Эх, черт, помидоры… А, пускай Тамарка соберет. Пропал дом, Катька его в два счета продаст. Пропала земля. Каждый клочок тут на брюхе облазан и потом полит, двенадцать соток родимых. Шестнадцать почти годков на карачках с утра до ночи, точно смертные грехи замаливала…
Да разве она одна так? По всей земле на своих клочках тетки ползали на коленках – не свои грехи перед своей землей замаливали. И по всей земле, на мамаш своих сверху вниз смотря, презрительно ухмылялись парни и девки – вот чего еще выдумали за десять рублей ковыряться, удавиться можно.

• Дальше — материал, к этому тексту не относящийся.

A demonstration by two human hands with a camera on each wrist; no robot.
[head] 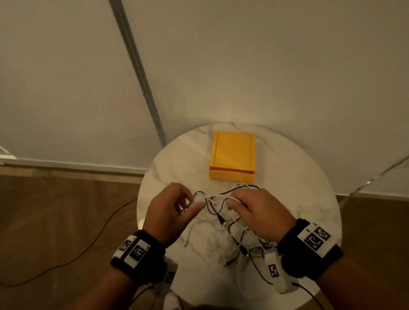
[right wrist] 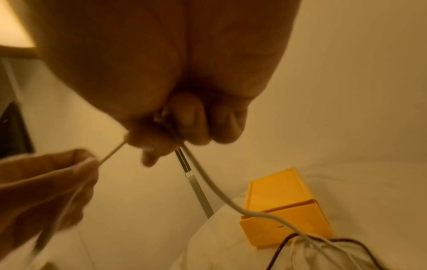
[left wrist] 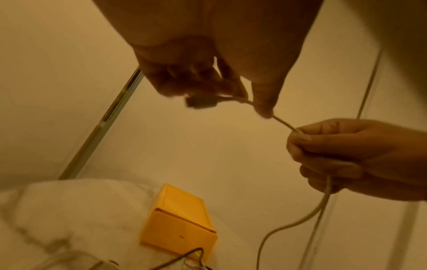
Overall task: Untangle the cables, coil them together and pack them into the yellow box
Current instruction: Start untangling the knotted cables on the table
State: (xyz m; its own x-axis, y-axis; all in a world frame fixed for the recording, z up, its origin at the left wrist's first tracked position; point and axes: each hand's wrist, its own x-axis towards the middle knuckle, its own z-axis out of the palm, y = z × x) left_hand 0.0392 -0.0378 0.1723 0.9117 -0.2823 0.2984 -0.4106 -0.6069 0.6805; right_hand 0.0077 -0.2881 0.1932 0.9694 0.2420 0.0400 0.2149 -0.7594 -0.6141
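Observation:
A tangle of white and black cables [head: 219, 211] hangs between my two hands above the round marble table [head: 292, 184]. My left hand [head: 171, 208] pinches a white cable [left wrist: 284, 124] near its plug [left wrist: 201, 103]. My right hand [head: 255, 213] grips the same white cable [right wrist: 208, 182] a short way along, fingers curled round it. Loose cable ends with plugs trail down onto the table under my right wrist. The yellow box [head: 233, 156] lies shut on the table just beyond the hands, also seen as the yellow box [left wrist: 180, 222] and the yellow box [right wrist: 286, 206].
A white wall rises right behind the table, with a metal strip [head: 134, 64] running down it. A dark cord [head: 77, 255] lies on the wooden floor to the left. Cords run from my wrist bands off the table's near edge.

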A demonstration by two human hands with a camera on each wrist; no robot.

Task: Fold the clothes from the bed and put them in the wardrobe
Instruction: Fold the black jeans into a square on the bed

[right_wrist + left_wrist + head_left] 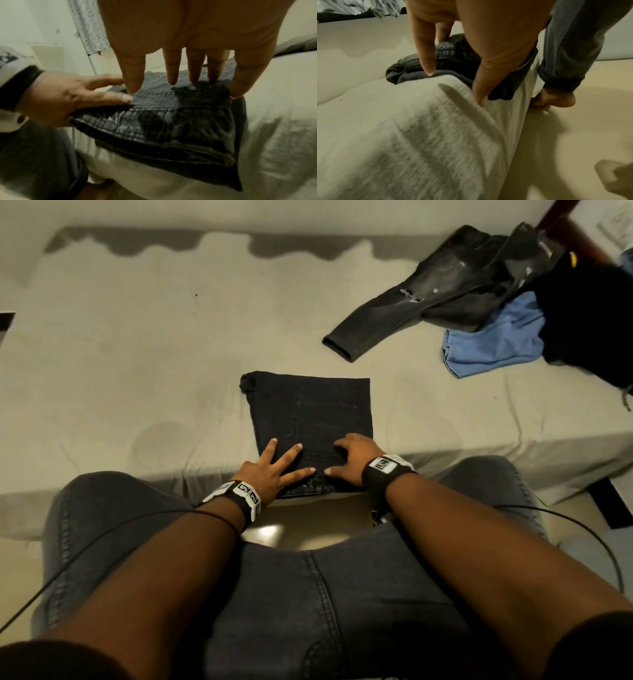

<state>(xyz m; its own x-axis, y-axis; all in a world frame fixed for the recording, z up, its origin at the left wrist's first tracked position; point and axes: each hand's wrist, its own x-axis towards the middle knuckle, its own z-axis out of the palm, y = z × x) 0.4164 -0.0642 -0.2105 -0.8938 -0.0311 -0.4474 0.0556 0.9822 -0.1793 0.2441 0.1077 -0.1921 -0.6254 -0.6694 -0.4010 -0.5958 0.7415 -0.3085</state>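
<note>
the folded dark jeans (313, 419) lie flat on the bed (137, 364), at its near edge, directly in front of us. our left hand (270, 470) rests on the near left corner of the folded dark jeans, fingers spread and straight, pressing down on the denim. our right hand (349, 460) rests on the near right corner, fingers extended and slightly arched, tips pressing the fabric; the thumb touches the near hem. neither hand pinches the cloth. beyond the folded dark jeans and to the right, well apart, an unfolded grey pair of jeans (428, 296) lies spread out. a blue garment (493, 340) lies just beside it, partly under a black garment (589, 316) at the bed's right end.
</note>
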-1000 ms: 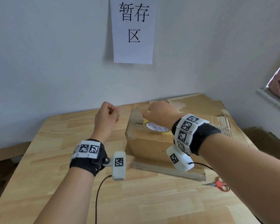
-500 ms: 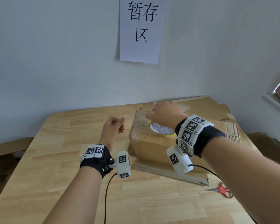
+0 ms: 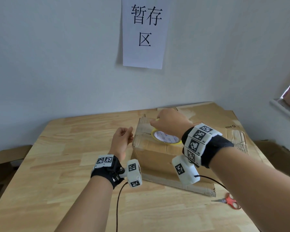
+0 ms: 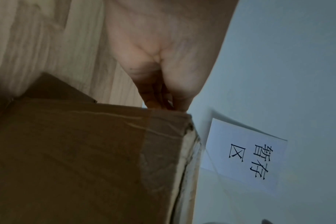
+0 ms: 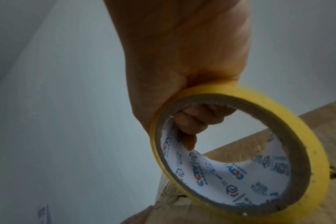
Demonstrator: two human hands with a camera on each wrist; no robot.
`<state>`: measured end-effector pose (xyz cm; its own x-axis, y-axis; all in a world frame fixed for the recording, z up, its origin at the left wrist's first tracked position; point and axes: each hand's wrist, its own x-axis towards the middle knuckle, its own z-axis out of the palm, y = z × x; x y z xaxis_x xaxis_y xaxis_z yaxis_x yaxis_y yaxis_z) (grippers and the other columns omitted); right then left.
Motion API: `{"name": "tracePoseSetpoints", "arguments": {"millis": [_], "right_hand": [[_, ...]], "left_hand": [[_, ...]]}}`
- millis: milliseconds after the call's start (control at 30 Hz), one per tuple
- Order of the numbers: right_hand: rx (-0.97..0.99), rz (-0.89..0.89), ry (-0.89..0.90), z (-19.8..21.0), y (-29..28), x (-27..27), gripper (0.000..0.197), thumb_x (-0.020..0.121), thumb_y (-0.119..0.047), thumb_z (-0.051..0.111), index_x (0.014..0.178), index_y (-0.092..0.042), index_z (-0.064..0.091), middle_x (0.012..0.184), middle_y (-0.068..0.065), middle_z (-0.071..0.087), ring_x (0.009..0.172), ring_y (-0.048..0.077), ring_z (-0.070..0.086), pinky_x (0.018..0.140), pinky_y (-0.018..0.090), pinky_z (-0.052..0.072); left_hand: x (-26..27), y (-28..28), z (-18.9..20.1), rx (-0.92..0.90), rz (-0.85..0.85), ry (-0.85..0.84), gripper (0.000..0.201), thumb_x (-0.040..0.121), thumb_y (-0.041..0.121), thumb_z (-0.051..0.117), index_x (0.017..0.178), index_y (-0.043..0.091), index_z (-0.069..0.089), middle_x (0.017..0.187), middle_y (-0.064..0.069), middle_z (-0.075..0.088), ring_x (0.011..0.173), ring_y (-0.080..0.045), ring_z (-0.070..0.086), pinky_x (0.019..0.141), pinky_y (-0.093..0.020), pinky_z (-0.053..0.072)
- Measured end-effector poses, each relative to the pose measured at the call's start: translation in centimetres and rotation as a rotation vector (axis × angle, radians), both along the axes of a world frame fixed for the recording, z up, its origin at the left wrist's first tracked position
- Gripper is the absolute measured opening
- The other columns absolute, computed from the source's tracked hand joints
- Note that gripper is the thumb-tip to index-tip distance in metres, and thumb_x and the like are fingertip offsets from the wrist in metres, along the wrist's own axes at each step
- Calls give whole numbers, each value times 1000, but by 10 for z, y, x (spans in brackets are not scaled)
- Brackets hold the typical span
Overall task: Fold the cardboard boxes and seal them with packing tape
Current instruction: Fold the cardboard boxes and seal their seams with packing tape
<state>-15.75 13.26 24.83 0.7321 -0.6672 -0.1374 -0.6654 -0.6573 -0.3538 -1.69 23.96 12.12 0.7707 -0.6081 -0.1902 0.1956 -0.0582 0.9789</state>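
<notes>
Tape work is the step in hand: the right hand [image 3: 170, 122] has its grip curled through the yellow roll of packing tape [image 5: 239, 153], held over the top of the closed brown cardboard box [image 3: 157, 158] on the wooden surface [image 3: 60, 164]. The left hand [image 3: 122, 139], fingers pinched together at the box's left top edge, seems to hold the tape's free end, though the strip hardly shows. Pull level along the seam, then press down. Open room lies left; red-handled scissors [image 3: 229, 200] lie right
</notes>
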Motion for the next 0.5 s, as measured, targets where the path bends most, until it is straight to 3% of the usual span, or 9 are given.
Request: {"name": "tracePoseSetpoints", "arguments": {"millis": [67, 133, 267, 500], "right_hand": [[-3, 2, 3, -1, 0, -1, 39, 86, -33, 48, 55, -12, 37, 56, 0, 38, 53, 17, 39, 48, 25, 30], [-1, 8, 8, -2, 0, -2, 39, 87, -34, 47, 56, -12, 40, 57, 0, 40, 54, 17, 42, 49, 25, 31], [14, 27, 24, -3, 0, -1, 32, 87, -34, 46, 73, -8, 59, 64, 2, 50, 65, 20, 51, 54, 25, 39], [-3, 13, -1, -5, -3, 1, 33, 87, -33, 46, 65, -9, 49, 59, 1, 45, 57, 18, 46, 50, 24, 34]], "left_hand": [[-5, -1, -3, -7, -20, 37, 20, 95, 22, 57, 80, 11, 48, 62, 0, 51, 48, -8, 44, 47, -18, 40], [-7, -2, -6, 2, -48, 48, 22, 95, 26, 58, 81, 12, 48, 61, 0, 50, 52, -12, 42, 51, -23, 37], [-11, -2, -6, -1, -80, 67, 22, 96, 26, 55, 79, 13, 47, 62, 0, 48, 54, -12, 41, 52, -23, 35], [-11, -7, -2, 101, -154, -23, 21, 99, 29, 49, 84, 16, 42, 67, 2, 46, 54, -8, 42, 45, -14, 38]]}}
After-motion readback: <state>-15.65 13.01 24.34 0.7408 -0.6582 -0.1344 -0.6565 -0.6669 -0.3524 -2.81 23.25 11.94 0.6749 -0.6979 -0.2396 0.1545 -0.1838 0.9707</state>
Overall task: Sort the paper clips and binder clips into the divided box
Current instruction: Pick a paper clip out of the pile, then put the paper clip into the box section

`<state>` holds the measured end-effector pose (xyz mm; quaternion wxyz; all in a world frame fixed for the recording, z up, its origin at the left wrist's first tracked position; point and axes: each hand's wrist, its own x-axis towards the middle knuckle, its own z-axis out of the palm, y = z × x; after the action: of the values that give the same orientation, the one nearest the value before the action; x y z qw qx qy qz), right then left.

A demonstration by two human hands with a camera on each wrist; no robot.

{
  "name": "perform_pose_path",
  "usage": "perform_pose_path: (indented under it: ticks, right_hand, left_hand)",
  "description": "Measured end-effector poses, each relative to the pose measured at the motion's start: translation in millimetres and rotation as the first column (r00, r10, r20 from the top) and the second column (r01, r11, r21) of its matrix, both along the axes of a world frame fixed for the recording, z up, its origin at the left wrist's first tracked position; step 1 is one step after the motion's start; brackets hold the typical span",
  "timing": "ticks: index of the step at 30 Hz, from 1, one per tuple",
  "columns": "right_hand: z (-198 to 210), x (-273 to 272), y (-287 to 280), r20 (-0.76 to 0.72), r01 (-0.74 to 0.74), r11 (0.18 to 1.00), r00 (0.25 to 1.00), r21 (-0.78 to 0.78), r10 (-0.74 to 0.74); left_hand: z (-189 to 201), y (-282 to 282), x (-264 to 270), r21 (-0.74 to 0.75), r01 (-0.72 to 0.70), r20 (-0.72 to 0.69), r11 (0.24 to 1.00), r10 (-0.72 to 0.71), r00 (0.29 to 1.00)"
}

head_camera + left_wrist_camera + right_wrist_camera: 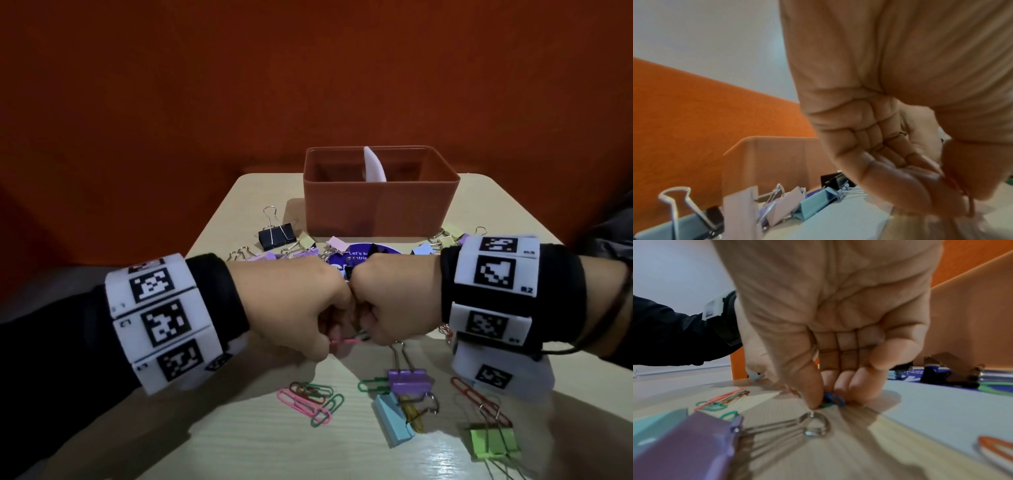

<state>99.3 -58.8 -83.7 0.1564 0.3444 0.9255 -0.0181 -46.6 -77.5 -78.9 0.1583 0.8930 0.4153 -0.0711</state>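
Two hands meet knuckle to knuckle above the table (pixel 246 435): your left hand (pixel 294 308) pinches a pink clip (pixel 106 341), and your right hand (pixel 394 301) pinches a blue clip (pixel 833 398) with a green one against it. Just nearer you lie loose paper clips (pixel 308 401), a purple binder clip (pixel 409 380), a blue one and a green one. Beyond your fists, a black binder clip (pixel 276 234) sits near the box (pixel 380 209), whose white divider (pixel 374 168) stands upright between two compartments.
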Motion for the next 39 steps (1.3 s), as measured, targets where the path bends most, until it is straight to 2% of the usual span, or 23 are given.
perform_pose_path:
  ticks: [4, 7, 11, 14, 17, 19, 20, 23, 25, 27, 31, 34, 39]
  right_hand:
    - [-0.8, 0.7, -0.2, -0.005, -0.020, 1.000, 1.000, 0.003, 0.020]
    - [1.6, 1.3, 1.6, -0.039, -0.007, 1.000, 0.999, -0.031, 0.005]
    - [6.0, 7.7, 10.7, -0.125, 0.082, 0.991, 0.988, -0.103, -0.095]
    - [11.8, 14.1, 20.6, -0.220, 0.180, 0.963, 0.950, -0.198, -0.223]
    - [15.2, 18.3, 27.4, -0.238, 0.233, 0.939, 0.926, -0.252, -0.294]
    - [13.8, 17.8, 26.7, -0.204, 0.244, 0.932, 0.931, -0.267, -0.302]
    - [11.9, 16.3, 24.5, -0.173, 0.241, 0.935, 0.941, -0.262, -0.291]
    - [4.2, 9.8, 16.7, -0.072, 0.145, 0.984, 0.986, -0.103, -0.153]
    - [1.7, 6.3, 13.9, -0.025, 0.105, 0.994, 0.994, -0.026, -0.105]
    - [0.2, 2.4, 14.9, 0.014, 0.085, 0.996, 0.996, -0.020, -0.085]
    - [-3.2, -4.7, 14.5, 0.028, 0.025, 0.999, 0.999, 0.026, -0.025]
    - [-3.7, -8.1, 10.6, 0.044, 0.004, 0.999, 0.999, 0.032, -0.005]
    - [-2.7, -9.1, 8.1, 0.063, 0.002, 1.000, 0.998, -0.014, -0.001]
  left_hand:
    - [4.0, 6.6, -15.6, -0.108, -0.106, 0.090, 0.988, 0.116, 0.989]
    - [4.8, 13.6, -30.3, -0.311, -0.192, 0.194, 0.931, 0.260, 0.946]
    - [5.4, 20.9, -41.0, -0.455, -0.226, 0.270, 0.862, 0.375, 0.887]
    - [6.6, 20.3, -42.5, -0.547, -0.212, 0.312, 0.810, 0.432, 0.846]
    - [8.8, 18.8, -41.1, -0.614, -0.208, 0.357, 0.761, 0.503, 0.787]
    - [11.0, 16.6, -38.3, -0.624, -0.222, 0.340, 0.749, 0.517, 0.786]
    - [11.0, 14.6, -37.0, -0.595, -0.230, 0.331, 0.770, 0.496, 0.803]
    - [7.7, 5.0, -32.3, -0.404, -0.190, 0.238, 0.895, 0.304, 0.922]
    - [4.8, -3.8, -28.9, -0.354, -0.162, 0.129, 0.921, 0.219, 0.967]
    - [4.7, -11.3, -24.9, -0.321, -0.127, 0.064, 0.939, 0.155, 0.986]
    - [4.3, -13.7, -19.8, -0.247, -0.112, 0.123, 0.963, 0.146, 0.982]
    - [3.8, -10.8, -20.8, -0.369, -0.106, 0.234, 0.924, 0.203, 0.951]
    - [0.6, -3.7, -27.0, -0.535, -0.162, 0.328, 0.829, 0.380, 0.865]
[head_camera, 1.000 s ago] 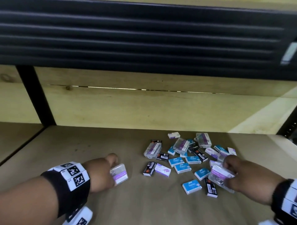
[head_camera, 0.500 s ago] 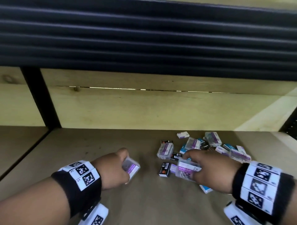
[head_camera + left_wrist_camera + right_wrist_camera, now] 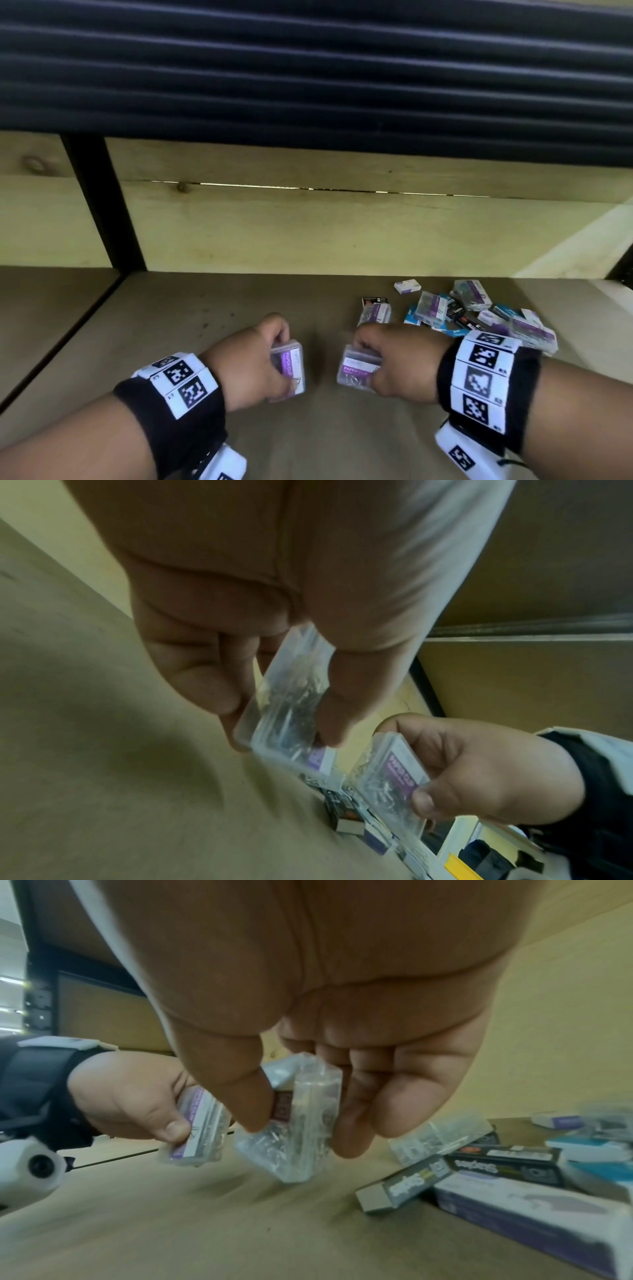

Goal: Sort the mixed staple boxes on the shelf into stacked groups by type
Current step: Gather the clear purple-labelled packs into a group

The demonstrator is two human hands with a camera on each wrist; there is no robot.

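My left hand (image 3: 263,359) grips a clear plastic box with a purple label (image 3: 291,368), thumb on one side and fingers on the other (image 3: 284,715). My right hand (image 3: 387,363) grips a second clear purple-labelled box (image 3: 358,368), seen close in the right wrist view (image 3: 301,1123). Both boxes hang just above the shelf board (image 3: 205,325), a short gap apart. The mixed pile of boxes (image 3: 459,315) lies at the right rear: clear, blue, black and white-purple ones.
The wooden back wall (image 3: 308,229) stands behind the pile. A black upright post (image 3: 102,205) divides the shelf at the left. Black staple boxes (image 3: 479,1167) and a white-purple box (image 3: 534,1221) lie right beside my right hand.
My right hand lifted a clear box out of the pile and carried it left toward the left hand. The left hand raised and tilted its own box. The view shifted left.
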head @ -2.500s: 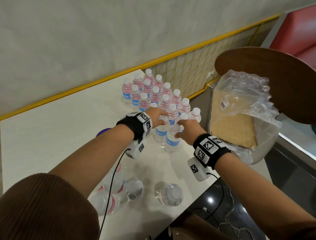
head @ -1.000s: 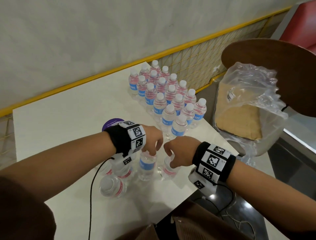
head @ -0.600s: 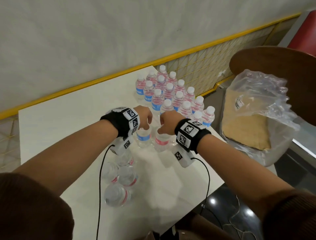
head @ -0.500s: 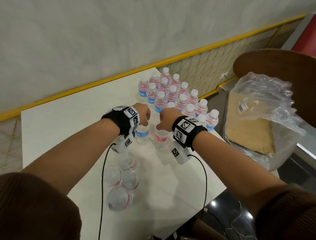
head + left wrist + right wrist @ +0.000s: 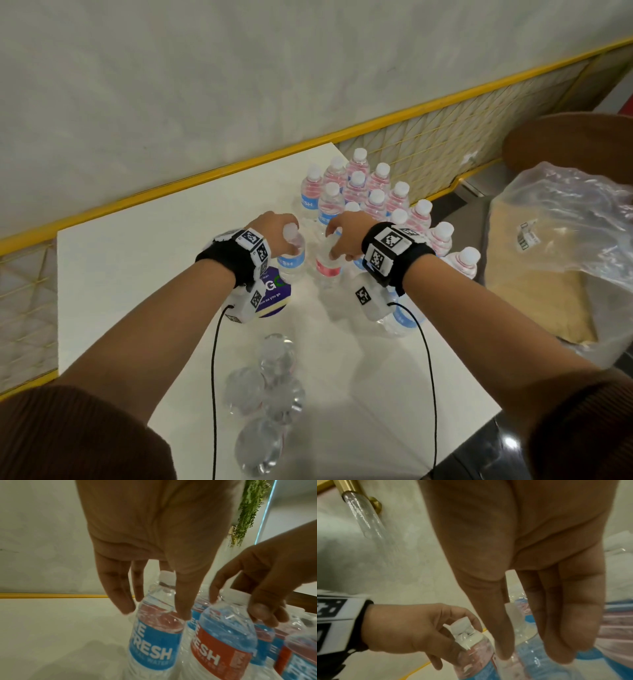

Проще надо жить, мамаша, проще. Ограбить кого-нибудь – и в Тунис. На чужое море, на чужие хлеба…
Пропала земля!
А она в красных сапогах сидит и воображает. Торжествует! Мать продала, дочь продала, позор свой продала – и красуется на всю Россию.
Не дам я тебе торжествовать. Не пройдет твой фокус.
Обладила что надо на чердаке, примерилась. Может, тряпицу подстелить? Шурка весь обгаженный был тогда. Подстелю. Нечего людям свое дерьмо оставлять, хватит с них Катьки, которую после себя оставлю.
Теперь записку. Валентина Степановна крякнула в досаде – давно ничего не писала, рука стала как копыто.
Что там пишут-то? Шурка написал, что «никого не винить». Нет, не пойдет, «никого не винить»! Кстати, кому писать, непонятно. Людям? Вообще людям? Милиции?
Глупости, напишу Тамарке. Она и придет за телом, так. Больше некому.
Валентина Степановна помыла остатную посуд у, поставила телефон на зарядку, надела приличное черное платье с белым воротником и вырвала лист бумаги из Веркиной школьной тетради.
«Тамара! – написала Валентина Степановна. – Я на чердаке. Ты меня прости и устрой все по-человечески. Деньги, все что есть, на столе на кухне. Позвони Кате и скажи, ее телефон у меня в телефоне записан “Катька”. Прошу после моей смерти в моей смерти никого не винить, а что у меня дочь прости-господи, это мой крест. Я его несла всю жизнь и больше нести не могу. Перед людьми стыдно, хотя люди сами сволочи хорошие…»
Тут Валентина Степановна почувствовала, что забирается в дебри парадоксальных рассуждений, и последнюю фразу вычеркнула. Осталось просто – «перед людьми стыдно».
«Тамара, весь мой урожай твой, еще раз прости меня, голубка. Но ты тоже виновата. Зачем ты не прогнала этих гадов с телевидения? Документы оставляю тоже на столе в кухне. Съезди в город, закажи молебен мне за упокой, а то наш поп, сама знаешь, заладит грех, грех. А где меня не знают, так, может, проскочит. Не хочу больше жить и не буду. Внучке моей Вере подольше не говорите, прошу! Потом скажите, что бабушка заболела и умерла. Не травите девочке душу, столько перенесла. Но когда время пройдет, ты, Тамара, все ей скажи и записку мою покажи.